→ **What is needed**
Give the listing again, word for word.
★ ★ ★ ★ ★
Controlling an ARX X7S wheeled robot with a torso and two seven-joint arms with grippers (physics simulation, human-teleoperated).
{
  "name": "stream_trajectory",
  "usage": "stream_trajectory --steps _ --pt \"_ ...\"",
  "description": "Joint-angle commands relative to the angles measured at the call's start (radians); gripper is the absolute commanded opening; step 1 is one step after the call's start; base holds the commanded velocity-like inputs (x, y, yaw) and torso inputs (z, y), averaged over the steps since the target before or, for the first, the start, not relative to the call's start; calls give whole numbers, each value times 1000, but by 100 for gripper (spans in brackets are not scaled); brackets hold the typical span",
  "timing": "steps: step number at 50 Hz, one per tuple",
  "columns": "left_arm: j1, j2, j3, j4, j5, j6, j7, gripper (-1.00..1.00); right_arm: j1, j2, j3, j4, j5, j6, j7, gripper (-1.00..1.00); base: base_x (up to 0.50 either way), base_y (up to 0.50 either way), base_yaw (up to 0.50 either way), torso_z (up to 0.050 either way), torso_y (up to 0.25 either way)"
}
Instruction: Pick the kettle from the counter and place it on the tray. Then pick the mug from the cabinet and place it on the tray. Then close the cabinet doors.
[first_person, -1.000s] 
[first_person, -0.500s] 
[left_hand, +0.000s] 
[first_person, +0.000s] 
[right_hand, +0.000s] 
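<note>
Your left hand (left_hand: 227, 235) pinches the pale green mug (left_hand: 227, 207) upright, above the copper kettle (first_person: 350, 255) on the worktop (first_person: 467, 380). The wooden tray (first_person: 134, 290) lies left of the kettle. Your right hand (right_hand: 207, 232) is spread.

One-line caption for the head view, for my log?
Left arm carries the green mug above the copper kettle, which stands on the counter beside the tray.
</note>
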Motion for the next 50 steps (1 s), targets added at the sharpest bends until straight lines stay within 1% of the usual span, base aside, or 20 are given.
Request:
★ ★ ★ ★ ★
→ **Written reply**
Controlling an ARX X7S wheeled robot with a torso and two seven-joint arms with grippers (physics simulation, human-teleoperated).
{
  "name": "stream_trajectory",
  "usage": "stream_trajectory --steps _ --pt \"_ ...\"",
  "description": "Joint-angle commands relative to the angles measured at the call's start (radians); gripper is the absolute commanded opening; step 1 is one step after the call's start; base holds the commanded velocity-like inputs (x, y, yaw) and torso inputs (z, y), averaged over the steps since the target before or, for the first, the start, not relative to the call's start; calls give whole numbers, each value times 1000, but by 100 for gripper (spans in brackets are not scaled); brackets hold the typical span",
  "timing": "steps: step number at 50 Hz, one per tuple",
  "columns": "left_arm: j1, j2, j3, j4, j5, j6, j7, gripper (-1.00..1.00); right_arm: j1, j2, j3, j4, j5, j6, j7, gripper (-1.00..1.00); base: base_x (up to 0.50 either way), base_y (up to 0.50 either way), base_yaw (up to 0.50 either way), torso_z (up to 0.050 either way), torso_y (up to 0.25 either way)"
}
Instruction: Pick the kettle from the counter and place it on the tray. Then pick the mug from the cabinet and place it on the tray. Then close the cabinet doors.
[first_person, -1.000s] 
[first_person, -0.500s] 
[left_hand, +0.000s] 
[first_person, +0.000s] 
[right_hand, +0.000s] 
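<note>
Your left hand (left_hand: 227, 235) pinches the pale green mug (left_hand: 227, 207) upright, above the copper kettle (first_person: 350, 255) on the worktop (first_person: 467, 380). The wooden tray (first_person: 134, 290) lies left of the kettle. Your right hand (right_hand: 207, 232) is spread.

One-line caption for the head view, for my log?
Left arm carries the green mug above the copper kettle, which stands on the counter beside the tray.
</note>
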Motion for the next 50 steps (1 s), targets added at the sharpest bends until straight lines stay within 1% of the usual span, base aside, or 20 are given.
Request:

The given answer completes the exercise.